El poder real ya no se exhibe en mítines, no se negocia en los pasillos del Congreso y ni siquiera se disputa en las urnas. Hoy, el nuevo rostro de la influencia política en Estados Unidos se disfraza de club privado: elegante, exclusivo y blindado ante el escrutinio público. Executive Branch es el nombre del lugar que sintetiza esta transformación, y su fundador no podía ser otro que Donald Trump Jr., el hijo del expresidente que ha decidido jugar su propio juego. Un juego sin árbitros, sin reglas claras, y con una entrada que cuesta hasta medio millón de dólares.
Ubicado estratégicamente en un sótano de Georgetown, Executive Branch no sólo busca ser un punto de reunión para simpatizantes del trumpismo. Aspira a convertirse en su centro operativo, ideológico y cultural. Un Mar-a-Lago urbano, pero más exclusivo, más cerrado, más selectivo. Aquí no hay espacio para los tibios ni para los viejos republicanos: la membresía está reservada a menos de 200 personas y se entra únicamente por recomendación directa.

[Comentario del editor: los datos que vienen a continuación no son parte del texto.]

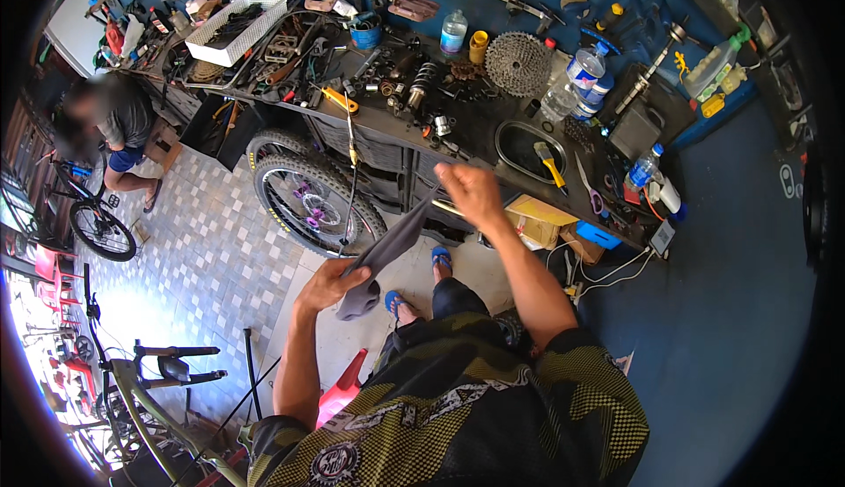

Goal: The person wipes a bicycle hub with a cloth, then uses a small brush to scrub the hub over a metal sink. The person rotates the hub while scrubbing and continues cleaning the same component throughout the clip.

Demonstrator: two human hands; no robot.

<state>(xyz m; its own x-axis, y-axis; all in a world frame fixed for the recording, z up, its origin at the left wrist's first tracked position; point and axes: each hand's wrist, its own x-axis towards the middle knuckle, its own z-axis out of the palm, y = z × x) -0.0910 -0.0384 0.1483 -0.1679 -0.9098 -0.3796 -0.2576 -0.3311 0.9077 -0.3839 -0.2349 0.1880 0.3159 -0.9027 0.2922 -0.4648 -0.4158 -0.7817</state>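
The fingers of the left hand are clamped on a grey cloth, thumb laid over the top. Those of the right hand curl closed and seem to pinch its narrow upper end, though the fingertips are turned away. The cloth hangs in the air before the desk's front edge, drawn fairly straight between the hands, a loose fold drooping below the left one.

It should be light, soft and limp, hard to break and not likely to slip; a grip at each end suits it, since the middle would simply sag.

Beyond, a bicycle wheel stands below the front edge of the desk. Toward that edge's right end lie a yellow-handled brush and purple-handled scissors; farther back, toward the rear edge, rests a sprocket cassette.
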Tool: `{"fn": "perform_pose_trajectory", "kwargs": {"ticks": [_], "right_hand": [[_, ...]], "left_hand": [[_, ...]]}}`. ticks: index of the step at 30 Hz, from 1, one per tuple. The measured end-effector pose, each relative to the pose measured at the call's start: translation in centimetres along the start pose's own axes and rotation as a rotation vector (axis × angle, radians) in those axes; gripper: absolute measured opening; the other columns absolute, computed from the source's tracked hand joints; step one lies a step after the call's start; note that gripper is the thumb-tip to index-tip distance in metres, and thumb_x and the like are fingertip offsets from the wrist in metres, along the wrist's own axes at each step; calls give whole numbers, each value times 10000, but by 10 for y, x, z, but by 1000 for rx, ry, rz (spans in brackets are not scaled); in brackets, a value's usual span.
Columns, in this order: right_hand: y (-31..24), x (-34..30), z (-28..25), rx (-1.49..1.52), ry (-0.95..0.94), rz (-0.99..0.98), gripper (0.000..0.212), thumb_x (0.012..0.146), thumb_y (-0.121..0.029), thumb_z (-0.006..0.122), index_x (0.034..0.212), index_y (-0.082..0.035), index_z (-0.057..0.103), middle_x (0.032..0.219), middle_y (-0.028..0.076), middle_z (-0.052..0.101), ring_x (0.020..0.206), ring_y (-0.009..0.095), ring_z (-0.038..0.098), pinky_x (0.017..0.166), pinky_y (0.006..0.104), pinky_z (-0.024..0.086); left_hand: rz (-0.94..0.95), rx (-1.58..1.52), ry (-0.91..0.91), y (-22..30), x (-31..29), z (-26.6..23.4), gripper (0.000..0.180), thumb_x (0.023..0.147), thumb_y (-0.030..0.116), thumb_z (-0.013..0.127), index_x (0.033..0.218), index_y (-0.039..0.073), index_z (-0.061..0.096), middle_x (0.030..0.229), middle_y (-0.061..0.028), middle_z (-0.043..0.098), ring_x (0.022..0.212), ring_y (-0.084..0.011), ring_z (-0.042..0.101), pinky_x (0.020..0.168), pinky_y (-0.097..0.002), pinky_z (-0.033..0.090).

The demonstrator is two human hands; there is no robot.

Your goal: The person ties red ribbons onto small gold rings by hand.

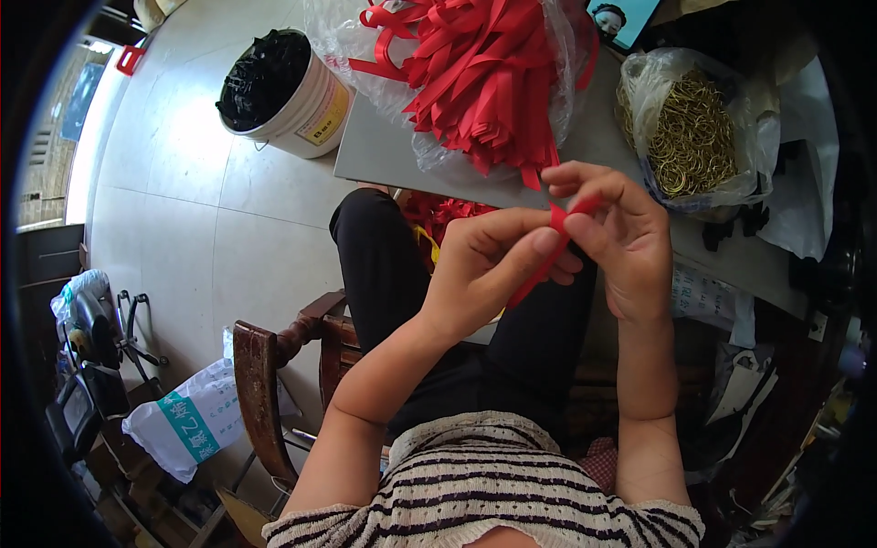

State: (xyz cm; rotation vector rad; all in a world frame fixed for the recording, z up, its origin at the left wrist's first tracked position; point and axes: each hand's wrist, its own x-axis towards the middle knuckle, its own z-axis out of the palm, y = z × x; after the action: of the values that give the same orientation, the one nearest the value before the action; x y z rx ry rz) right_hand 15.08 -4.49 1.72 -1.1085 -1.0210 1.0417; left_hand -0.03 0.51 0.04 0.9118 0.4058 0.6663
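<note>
In front of me, over my lap, both hands are closed on one short red ribbon (558,217). My left hand (484,260) pinches it between thumb and fingers, and a tail of it slants down below that thumb. The thumb and index finger of my right hand (626,228) grip its upper end, while the other fingers curl loosely. The ribbon bends where the two grips meet; whether it is knotted I cannot tell. Just beyond my hands, a big heap of cut red ribbons (484,82) lies in clear plastic on the grey table (379,151).
A clear bag of gold-coloured metal rings or hooks (694,137) sits at the table's right. More red ribbon pieces (443,210) lie below the table edge between my knees. A white bucket (315,114) lined with black plastic stands left. A wooden chair (260,393) and white sack (196,420) are lower left.
</note>
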Motion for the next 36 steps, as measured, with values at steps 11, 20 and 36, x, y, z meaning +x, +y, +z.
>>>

Periodistas, cabilderos, funcionarios del “deep state” y hasta republicanos de la vieja guardia, como los que apoyaron a Bush o a McCain, están explícitamente vetados. Aquí no entra quien tenga poder, sino quien comulgue con el credo trumpista. Este club no sólo busca influencia: busca pureza ideológica. Y eso lo convierte, más que en un club social, en una célula política hermética.
Es una ironía violenta. Durante años, Donald Trump y su familia construyeron su narrativa en contra de las élites, de los clubes cerrados y de los poderosos que no rinden cuentas. Hoy, su hijo ma encabeza un proyecto que encarna exactamente eso: un espacio de acceso restringido, donde las decisiones se toman entre alfombras de diseño, whisky caro y pactos invisibles. Executive Branch no se esconde: se anuncia como el nuevo refugio de los conservadores influyentes. El viejo elitismo, ahora con estética anti-woke.
Lo más preocupante no es la exclusividad. Es lo que puede suceder dentro. Expertos en ética y transparencia ya han advertido que este club podría convertirse en una vía paralela para ejercer presión política, hacer favores, intercambiar financiamiento y garantizar cercanía directa con Trump y sus aliados. No es un club de lectura ni un espacio de networking: es, potencialmente, una estructura paralela de poder. No hay transparencia, no hay reglas públicas, no hay rendición de cuentas.
Executive Branch es también una señal de algo mayor: Donald Trump Jr. ya no quiere ser sólo el vocero irreverente de su padre. Quiere capitalizar el legado político del trumpismo y proyectarse como su próximo líder. Este club no es sólo un espacio para “amigos poderosos”. Es la antesala de una candidatura, la demostración de fuerza de alguien que está dispuesto a crear su propio ecosistema de poder. Si su padre tuvo Mar-a-Lago, él tendrá Georgetown.
La pregunta de fondo es incómoda, pero necesaria: ¿puede una élite ideológica crear un espacio de deliberación política sin ningún tipo de supervisión democrática? Executive Branch no es ilegal. Pero sí representa una amenaza simbólica: privatiza la política, oculta los debates, y convierte la influencia en un privilegio reservado. Si así luce el futuro del trumpismo, el problema no será sólo quiénes están adentro… sino todo lo que se decide sin que nadie más se entere.
Executive Branch es más que un club. Es un síntoma. Es la evidencia de que el poder conservador ya no necesita partidos ni instituciones para reproducirse. Le basta un sótano lujoso, una lista de contactos curada y un sistema que permite que las decisiones más relevantes se tomen sin luz, sin ruido, sin democracia. A veces, el nuevo autoritarismo no llega con golpes de Estado. Llega con invitación personal, valet parking y whisky de 25 años.